Viagem de Yoani é um fato histórico

Nem a blogueira entende por que conseguiu autorização para sair de Cuba

A blogueira cubana Yoani Sánchez fez relatos reveladores em debate do qual participou no auditório do Estadão. Mas nada pode ser mais revelador do que sua simples saída de Cuba. Há décadas, a ditadura cubana tem tido um comportamento espasmódico. Ciclos de aberturas políticas e econômicas acabam em novos fechamentos, da forma tão abrupta e aparentemente ilógica como começaram. Sopros de renovação dissipam-se e desaparecem junto com as lideranças jovens que os trouxeram e acabaram expurgadas.

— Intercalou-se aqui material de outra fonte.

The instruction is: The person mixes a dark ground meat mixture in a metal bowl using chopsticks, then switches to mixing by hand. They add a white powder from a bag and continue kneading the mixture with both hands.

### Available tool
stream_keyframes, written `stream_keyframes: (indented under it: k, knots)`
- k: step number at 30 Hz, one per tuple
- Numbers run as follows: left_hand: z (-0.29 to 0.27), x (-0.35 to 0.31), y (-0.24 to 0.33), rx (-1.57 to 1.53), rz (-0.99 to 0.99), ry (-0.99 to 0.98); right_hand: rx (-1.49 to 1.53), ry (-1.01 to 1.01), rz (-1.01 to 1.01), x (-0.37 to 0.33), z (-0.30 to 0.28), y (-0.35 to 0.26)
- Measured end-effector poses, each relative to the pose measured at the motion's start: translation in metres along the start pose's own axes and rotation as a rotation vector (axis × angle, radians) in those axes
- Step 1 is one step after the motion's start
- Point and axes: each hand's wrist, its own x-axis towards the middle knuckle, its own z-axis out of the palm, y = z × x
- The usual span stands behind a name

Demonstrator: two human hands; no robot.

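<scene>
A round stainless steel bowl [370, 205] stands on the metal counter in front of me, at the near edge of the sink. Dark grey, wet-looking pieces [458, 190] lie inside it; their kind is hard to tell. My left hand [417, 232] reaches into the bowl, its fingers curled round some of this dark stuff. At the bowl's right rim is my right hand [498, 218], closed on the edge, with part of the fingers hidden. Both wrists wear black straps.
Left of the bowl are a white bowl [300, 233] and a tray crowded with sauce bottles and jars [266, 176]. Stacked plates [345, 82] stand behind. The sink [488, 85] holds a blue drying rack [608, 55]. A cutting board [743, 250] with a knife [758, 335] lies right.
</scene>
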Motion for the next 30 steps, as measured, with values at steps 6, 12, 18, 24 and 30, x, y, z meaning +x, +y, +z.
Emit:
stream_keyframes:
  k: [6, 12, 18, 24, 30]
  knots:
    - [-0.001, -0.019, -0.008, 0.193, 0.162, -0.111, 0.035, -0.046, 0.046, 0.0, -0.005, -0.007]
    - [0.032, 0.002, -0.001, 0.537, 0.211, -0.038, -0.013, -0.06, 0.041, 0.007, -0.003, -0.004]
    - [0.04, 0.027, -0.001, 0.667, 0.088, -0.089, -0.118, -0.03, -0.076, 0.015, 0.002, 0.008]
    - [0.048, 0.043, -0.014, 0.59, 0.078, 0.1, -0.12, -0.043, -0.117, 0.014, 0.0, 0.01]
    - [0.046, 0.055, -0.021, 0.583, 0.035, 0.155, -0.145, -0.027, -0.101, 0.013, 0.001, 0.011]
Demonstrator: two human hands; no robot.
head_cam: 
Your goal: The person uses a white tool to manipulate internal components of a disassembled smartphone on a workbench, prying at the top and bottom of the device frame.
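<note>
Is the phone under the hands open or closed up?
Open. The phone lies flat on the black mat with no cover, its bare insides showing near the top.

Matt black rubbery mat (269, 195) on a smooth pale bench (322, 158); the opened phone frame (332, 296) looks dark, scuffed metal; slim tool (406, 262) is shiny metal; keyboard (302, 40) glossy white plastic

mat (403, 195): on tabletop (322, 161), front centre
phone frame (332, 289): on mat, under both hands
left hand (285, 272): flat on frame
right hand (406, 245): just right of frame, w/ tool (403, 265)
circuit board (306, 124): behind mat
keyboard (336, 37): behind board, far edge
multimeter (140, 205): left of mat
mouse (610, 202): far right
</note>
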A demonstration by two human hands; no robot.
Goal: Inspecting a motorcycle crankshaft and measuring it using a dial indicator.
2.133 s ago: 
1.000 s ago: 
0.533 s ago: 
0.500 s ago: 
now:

Yoani pediu dezenas de vezes permissão para deixar Cuba. Enquanto seus colegas dissidentes desistiam ali pela segunda ou terceira vez, ela perseverou, registrando em um dossiê cada um de seus pedidos. Estudou as leis, recorreu ao Ministério Público, esgotou todos os recursos. Sua persistência é certamente parte da explicação de seu êxito. Mas não explica por que o governo finalmente autorizou sua saída, poucos meses depois de have-la negado no calor da ida da presidente Dilma Rousseff a Havana, no ano passado, ao custo de um constrangimento.

Nem Yoani tem a explicação. “É difícil entender a cabeça de um repressor quando nunca se foi um”, diz ela. Desde que criou o seu blog Geração Y, em 2007, Yoani tem aprendido – às vezes amargamente, como nas duas em que foi detida – a lidar com os humores do regime. Ela deduz que o custo de impedir sua saída tornou-se maior do que o de deixar que ela apresente seu testemunho na sua “volta ao mundo em 80 dias” iniciada no Brasil. Mas essa é apenas uma explicação posterior ao fato. Não a real interpretação da leitura que o regime faz da realidade.

Mas o périplo de Yoani é um fato histórico em si mesmo. Nunca um cubano com a sua capacidade de articulação intelectual, seu magnetismo de moça recatada e simples, seu autocontrole das emoções – forjado na necessidade de sobrevivência sob o totalitarismo -, e acima de tudo sua destreza no uso da internet pôde levar o seu testemunho ao mundo.

Mais do que as consequências diretas, é importante apreender o precedente histórico que isso abre. Dizem que não há incêndio sem faísca. Yoani é uma faísca. Na sua intuição – certamente contaminada pelo seu desejo –, o fim da ditadura está próximo. Seu maior receio não é o de que ela demore a acabar, mas que Cuba se converta em uma Rússia, onde o controle estatal da economia deu lugar a oligopólios controlados pelas mesmas pessoas de antes, e onde a falta de alternância de poder permanece intacta. “Daria na mesma”, diz ela.